Data records
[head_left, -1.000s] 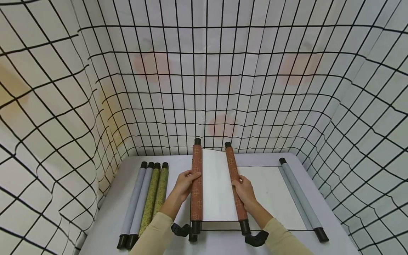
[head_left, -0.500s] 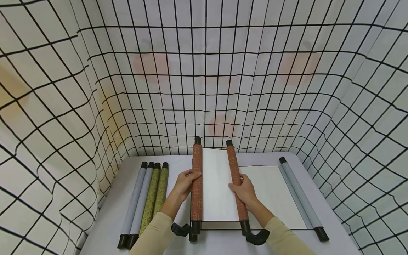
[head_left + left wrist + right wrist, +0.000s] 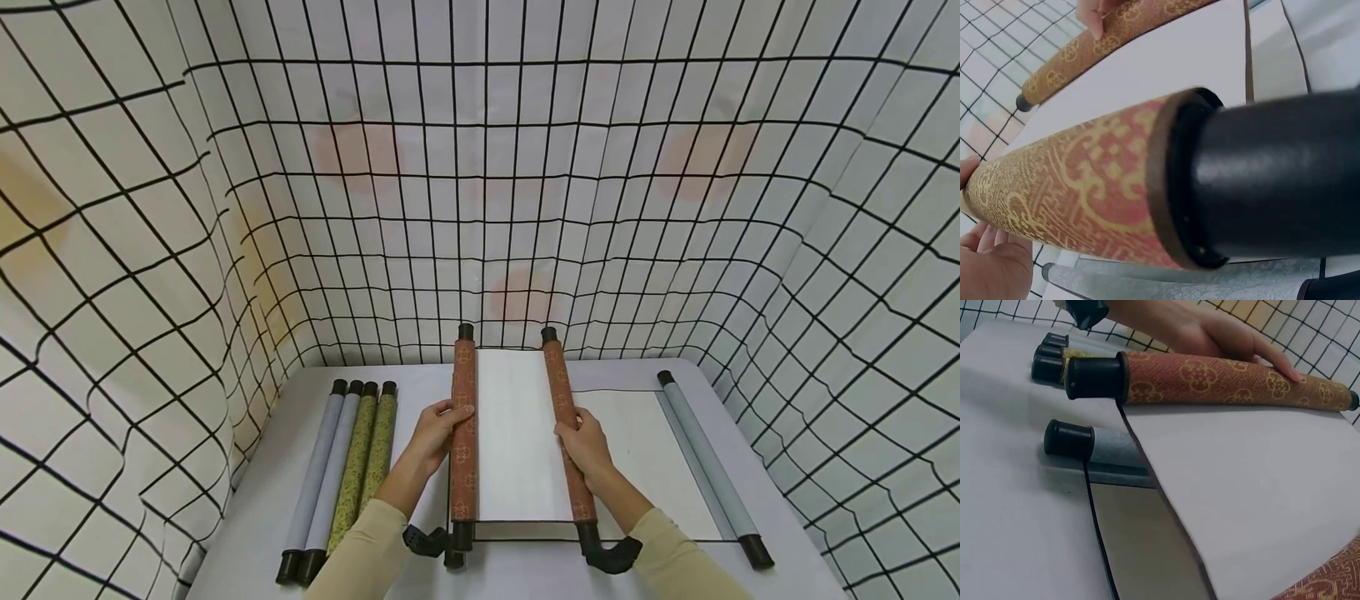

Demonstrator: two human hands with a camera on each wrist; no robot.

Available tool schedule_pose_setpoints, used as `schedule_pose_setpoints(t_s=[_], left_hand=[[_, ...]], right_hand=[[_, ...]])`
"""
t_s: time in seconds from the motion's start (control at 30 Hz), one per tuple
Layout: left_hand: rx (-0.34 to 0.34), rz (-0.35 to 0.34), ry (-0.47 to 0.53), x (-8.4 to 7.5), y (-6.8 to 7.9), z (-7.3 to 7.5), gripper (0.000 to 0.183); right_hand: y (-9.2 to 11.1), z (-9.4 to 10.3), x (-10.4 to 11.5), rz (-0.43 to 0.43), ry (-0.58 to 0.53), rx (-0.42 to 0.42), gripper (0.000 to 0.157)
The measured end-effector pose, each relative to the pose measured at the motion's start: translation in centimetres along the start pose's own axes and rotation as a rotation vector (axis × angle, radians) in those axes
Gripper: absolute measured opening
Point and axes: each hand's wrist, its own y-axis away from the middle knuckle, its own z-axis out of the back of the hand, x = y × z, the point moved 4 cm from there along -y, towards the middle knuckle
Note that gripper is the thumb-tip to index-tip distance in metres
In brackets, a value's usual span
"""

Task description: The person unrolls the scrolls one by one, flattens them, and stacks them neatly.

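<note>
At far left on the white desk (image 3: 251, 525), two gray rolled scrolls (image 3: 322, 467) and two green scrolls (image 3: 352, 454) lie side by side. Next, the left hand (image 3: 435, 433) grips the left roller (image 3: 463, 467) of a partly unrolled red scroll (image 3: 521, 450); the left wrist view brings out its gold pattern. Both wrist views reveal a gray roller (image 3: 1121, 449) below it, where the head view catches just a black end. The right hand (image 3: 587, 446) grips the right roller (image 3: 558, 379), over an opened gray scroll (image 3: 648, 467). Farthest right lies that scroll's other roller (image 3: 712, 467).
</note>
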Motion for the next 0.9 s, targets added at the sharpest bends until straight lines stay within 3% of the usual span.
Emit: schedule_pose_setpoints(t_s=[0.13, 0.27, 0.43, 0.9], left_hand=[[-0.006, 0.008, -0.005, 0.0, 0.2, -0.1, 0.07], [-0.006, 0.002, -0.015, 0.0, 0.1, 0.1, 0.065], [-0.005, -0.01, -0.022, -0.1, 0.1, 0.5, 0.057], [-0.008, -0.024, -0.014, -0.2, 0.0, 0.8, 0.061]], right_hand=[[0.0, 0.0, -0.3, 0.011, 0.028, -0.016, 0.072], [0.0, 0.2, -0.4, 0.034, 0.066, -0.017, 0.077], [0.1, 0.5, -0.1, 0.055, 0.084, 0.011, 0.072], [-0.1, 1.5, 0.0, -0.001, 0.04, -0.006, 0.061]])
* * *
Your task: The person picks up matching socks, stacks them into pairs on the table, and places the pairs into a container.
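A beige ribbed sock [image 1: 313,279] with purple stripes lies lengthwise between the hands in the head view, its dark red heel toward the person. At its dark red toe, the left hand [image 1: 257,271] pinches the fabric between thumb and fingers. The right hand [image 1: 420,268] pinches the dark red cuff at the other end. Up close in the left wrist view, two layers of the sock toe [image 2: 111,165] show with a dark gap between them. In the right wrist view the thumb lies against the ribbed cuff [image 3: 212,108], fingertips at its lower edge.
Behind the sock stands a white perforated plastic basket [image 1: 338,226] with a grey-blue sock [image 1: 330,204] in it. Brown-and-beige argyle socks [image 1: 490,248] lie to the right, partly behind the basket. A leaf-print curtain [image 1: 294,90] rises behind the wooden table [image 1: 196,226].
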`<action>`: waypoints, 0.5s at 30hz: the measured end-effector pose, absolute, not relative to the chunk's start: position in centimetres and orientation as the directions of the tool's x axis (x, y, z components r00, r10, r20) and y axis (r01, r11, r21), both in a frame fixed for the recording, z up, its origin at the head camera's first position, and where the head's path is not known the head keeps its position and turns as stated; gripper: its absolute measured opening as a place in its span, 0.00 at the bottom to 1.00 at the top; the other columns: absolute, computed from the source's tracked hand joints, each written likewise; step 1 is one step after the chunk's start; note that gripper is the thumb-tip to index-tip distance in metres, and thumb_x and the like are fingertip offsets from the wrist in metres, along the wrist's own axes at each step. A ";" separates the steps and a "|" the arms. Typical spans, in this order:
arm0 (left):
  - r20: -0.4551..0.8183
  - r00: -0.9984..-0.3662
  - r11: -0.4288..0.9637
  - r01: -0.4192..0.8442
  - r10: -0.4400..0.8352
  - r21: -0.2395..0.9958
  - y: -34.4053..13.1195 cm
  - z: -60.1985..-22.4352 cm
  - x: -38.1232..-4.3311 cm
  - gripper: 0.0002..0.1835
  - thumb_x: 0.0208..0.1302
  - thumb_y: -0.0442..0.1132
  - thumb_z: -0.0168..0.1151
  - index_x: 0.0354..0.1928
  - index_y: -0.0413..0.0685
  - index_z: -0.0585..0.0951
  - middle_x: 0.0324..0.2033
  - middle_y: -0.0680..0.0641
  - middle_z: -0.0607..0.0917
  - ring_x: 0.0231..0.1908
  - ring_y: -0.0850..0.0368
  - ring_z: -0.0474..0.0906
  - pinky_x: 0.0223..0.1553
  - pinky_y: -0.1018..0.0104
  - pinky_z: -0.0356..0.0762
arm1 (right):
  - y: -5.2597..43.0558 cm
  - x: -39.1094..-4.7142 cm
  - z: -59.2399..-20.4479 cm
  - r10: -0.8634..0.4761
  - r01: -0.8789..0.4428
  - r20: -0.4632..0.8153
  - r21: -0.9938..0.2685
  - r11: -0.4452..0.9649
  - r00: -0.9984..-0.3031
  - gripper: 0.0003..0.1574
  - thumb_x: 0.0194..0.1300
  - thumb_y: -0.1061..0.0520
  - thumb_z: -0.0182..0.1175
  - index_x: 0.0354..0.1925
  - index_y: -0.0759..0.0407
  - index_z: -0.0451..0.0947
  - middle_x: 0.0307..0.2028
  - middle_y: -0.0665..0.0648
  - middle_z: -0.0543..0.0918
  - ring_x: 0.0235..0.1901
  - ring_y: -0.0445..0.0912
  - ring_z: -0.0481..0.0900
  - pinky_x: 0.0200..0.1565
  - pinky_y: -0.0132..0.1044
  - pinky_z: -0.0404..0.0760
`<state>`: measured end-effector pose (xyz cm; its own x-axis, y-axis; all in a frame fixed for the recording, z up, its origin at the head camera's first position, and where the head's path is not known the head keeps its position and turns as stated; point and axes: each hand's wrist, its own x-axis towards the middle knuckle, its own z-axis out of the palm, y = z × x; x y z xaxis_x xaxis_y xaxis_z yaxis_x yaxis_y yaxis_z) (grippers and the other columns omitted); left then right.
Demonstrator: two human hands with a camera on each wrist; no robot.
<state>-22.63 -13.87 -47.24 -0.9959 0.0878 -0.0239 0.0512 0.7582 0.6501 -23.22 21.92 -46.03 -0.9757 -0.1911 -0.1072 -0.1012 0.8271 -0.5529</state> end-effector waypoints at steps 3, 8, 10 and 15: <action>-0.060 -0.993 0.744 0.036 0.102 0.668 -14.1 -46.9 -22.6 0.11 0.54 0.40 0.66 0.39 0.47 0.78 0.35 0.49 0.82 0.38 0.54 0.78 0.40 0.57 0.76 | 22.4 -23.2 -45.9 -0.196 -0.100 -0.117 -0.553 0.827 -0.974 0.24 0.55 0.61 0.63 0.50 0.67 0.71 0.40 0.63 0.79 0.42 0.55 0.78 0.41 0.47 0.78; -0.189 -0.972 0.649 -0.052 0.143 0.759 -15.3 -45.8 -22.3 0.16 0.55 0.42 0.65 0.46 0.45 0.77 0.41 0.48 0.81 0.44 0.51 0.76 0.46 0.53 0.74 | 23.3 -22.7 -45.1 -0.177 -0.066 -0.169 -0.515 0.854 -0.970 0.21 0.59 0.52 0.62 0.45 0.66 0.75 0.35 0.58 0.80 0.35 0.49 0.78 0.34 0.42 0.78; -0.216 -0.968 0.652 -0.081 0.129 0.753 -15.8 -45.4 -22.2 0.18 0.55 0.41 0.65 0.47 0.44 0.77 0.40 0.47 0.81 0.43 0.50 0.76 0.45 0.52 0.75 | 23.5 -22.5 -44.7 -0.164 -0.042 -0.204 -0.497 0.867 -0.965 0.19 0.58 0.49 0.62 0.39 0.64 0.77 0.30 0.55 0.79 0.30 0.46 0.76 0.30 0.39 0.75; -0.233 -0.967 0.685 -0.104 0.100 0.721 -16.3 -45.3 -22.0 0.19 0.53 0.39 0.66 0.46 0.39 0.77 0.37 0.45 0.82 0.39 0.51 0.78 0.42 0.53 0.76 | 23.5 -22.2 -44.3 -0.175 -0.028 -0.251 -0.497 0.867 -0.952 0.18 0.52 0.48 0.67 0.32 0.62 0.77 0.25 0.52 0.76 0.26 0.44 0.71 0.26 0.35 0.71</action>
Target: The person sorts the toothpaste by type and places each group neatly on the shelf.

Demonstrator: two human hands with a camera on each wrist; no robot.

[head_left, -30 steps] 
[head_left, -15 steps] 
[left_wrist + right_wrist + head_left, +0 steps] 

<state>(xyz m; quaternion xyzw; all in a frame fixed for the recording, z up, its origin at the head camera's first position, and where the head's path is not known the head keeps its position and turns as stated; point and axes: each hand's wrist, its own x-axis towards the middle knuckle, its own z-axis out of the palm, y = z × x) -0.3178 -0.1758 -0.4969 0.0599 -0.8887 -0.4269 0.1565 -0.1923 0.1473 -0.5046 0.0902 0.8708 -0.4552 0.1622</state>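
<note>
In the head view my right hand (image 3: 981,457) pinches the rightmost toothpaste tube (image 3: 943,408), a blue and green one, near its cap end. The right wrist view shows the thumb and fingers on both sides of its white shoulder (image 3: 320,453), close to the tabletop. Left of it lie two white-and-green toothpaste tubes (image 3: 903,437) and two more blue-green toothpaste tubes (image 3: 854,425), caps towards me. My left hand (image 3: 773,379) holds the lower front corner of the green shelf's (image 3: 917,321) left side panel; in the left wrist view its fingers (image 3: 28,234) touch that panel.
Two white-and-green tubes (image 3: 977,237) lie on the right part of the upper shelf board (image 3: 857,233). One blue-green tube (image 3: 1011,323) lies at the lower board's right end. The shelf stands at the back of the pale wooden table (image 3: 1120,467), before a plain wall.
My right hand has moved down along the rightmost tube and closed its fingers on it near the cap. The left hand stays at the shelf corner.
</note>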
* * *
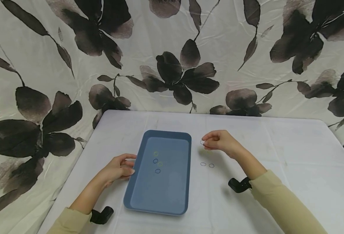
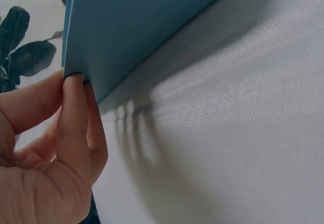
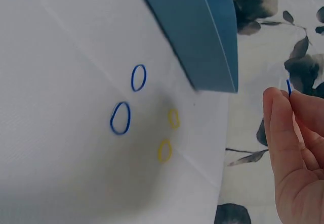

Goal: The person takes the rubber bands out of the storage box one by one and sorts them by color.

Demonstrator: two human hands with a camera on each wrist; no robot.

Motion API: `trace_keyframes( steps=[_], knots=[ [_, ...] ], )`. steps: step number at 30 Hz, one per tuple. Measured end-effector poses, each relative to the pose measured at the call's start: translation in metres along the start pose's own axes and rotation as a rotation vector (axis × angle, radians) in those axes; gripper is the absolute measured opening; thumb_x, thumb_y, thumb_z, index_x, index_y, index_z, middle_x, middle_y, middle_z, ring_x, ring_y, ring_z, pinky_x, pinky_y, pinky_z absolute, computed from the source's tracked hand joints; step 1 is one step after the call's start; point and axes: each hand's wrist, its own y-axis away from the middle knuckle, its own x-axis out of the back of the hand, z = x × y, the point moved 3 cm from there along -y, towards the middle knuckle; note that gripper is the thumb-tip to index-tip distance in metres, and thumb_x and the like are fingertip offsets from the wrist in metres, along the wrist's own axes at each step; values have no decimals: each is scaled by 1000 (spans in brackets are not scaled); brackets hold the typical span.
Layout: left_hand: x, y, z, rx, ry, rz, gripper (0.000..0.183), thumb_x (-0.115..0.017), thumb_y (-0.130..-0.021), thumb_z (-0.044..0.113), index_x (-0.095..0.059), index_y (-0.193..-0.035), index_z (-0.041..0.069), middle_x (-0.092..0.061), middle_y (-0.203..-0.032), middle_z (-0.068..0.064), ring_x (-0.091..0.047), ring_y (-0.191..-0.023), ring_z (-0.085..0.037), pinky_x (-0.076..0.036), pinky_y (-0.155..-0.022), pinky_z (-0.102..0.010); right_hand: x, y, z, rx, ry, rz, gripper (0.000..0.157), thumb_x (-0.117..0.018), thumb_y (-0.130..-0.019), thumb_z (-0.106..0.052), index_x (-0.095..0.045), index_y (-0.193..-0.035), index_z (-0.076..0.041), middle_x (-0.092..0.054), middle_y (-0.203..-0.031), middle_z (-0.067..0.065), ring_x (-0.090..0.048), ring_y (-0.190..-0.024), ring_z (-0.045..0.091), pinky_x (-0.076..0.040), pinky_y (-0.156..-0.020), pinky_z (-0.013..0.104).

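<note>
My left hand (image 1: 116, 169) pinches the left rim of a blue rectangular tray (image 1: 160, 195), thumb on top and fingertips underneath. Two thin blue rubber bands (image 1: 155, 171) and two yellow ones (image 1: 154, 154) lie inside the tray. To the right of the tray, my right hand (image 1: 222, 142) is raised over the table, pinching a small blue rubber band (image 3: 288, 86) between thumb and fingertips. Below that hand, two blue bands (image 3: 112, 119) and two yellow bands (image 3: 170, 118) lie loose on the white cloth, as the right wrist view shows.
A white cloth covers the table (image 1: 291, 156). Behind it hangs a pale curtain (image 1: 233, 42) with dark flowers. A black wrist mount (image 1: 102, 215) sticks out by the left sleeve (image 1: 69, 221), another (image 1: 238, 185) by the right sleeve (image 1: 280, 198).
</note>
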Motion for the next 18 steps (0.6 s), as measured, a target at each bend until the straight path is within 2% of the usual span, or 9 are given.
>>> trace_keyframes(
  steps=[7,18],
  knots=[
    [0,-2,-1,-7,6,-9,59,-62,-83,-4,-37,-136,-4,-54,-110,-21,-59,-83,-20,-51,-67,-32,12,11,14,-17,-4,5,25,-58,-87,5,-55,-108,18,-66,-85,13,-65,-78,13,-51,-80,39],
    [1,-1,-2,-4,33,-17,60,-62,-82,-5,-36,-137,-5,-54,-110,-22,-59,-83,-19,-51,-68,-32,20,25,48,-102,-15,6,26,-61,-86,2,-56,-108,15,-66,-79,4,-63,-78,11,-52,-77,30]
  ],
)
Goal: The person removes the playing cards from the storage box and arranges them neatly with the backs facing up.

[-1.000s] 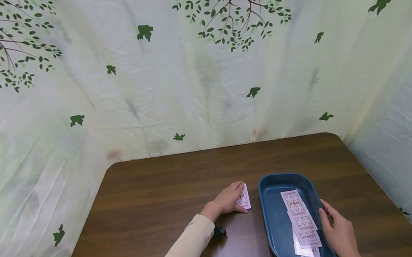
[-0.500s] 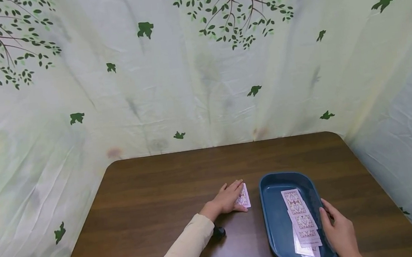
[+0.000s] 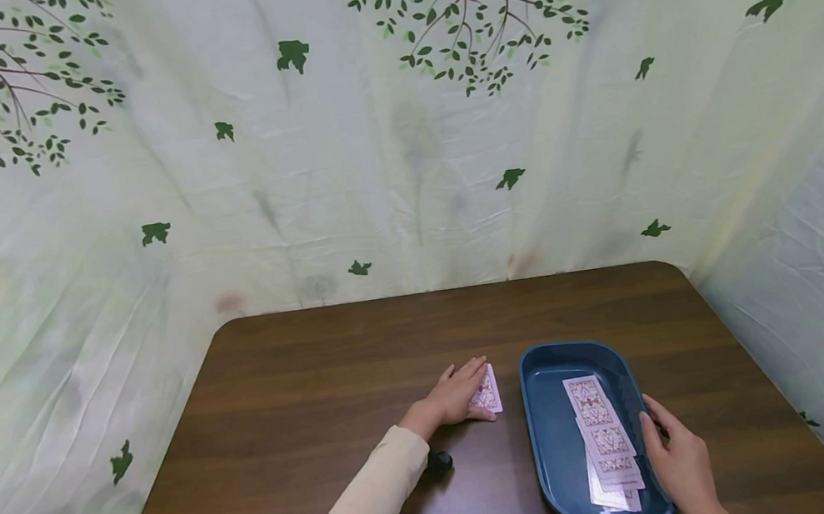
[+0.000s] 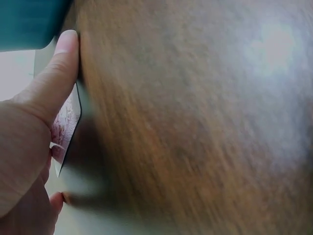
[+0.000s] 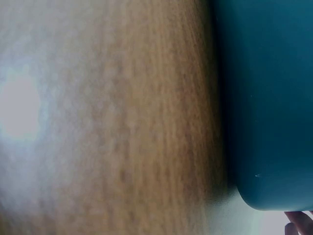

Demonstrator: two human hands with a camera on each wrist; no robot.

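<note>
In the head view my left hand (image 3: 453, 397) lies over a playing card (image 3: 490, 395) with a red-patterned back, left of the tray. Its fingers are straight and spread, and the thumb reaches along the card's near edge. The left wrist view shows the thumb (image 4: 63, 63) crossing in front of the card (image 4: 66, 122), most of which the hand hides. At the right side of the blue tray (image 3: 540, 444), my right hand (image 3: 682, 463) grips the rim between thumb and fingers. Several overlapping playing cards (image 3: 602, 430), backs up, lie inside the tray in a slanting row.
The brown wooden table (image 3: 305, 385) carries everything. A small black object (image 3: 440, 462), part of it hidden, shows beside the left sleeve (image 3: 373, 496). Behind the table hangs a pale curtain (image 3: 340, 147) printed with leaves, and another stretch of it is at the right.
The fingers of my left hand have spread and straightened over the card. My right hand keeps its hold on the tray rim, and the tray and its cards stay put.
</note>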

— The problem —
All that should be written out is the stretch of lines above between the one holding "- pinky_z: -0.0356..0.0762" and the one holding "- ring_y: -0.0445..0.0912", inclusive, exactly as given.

— Exercise solution —
  - pinky_z: -0.0356..0.0762
arm1 (right):
  - y: -5.2597..43.0558 cm
  - x: -39.1094..-4.7142 cm
  - z: -59.2399..-20.4479 cm
  - r10: -0.8634..0.4761
  - r01: -0.8789..0.4428
  - r20: -0.4632..0.8153
  - r21: -0.9938..0.2685
  - r11: -0.4452..0.9649
  - r00: -0.9984..-0.3031
  - gripper: 0.0003..0.1574
  - thumb_x: 0.0194..0.1300
  - thumb_y: -0.1061..0.0520
  - thumb_z: -0.0182..0.1175
  - index_x: 0.0354..0.1925
  - index_y: -0.0759..0.0407
  - index_z: -0.0451..0.0947
  - middle_x: 0.0307..0.2028
  - middle_y: -0.0665..0.0648
  - middle_z: -0.0543..0.0918
  - ring_x: 0.0235..0.1901
  - ring_y: -0.0445..0.0912

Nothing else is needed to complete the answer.